Nessa grabbed the napkin and tore it in half. "Problem solved! I'll get back to work now."

Knox's blue eyes widened in surprise. Where were the tears?

"I clearly must be losing my mind," he muttered. "Perhaps you didn't hear me when I said you were fired?"

"Oh, I heard you." Nessa nodded. "I'm just refusing to receive your order. Instead, I'll give you the opportunity of having a second chance."

"A second chance?"

"Yes. A second chance to not be an idiotic jerk."

"D-did you just call me an idiotic jerk?" Knox sputtered. He tugged at his ears as if they were playing tricks on him.

Instead of sobbing crocodile tears, she was showing him her crocodile teeth by hurling insults at him.

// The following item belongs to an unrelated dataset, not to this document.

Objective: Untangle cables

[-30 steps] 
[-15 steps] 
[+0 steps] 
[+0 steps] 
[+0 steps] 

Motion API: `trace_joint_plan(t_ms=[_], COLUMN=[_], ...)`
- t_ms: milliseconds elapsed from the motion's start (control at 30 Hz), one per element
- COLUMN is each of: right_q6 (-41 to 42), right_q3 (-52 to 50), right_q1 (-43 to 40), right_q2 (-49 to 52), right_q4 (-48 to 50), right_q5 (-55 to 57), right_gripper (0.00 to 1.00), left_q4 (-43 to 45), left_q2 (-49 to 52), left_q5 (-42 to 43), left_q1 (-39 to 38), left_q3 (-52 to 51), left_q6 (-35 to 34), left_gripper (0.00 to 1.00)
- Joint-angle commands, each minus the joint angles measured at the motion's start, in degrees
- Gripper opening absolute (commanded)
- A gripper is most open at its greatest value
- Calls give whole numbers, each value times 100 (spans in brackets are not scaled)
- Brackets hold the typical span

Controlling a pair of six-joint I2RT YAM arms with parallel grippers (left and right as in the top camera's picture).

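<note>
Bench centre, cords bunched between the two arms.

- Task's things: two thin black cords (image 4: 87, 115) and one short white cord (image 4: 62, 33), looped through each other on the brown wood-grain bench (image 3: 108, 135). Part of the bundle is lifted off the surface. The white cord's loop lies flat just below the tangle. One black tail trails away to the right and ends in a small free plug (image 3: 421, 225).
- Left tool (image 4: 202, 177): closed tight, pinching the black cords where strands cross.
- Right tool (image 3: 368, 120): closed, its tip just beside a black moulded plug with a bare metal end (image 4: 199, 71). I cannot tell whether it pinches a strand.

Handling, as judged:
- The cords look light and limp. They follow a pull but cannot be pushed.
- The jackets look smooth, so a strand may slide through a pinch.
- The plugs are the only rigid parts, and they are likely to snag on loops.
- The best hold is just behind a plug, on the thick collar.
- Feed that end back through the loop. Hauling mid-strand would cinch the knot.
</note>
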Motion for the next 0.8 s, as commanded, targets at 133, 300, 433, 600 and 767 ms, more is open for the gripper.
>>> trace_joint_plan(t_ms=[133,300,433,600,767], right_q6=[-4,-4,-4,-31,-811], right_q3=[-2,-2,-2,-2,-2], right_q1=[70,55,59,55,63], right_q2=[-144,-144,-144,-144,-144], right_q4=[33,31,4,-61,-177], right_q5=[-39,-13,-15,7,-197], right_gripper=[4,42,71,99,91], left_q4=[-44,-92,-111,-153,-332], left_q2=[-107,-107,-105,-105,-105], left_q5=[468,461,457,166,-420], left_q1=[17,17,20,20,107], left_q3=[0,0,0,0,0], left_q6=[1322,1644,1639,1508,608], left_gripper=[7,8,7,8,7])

"No, I said I'm giving you the second chance to not be one. You see, you just fired me because of a napkin. A napkin! It's ridiculous but you did. Anyway, the napkin has been destroyed so doesn't that mean the problem has been cleared up? Yes, I do think that's the case which clearly means the firing you did doesn't count. It becomes void like a bad check or a second marriage for a bigamist who's been caught."

"What?" His forehead wrinkled in frustration as he stared at the petite brunette with big chestnut brown eyes. Clearly, crazy came in all sizes.

"What the hell are you talking about bigamists for?" Knox bellowed.

She tilted her head to one side as if he was the crazy one.

"Weren't you listening? I said you fired me because of a napkin. A napkin which I destroyed, so-"

"Enough!" Knox stood and raised a hand in the air. "You weren't fired because of a napkin. You were fired because you're clearly in cahoots with someone I despise and that is why you need to leave."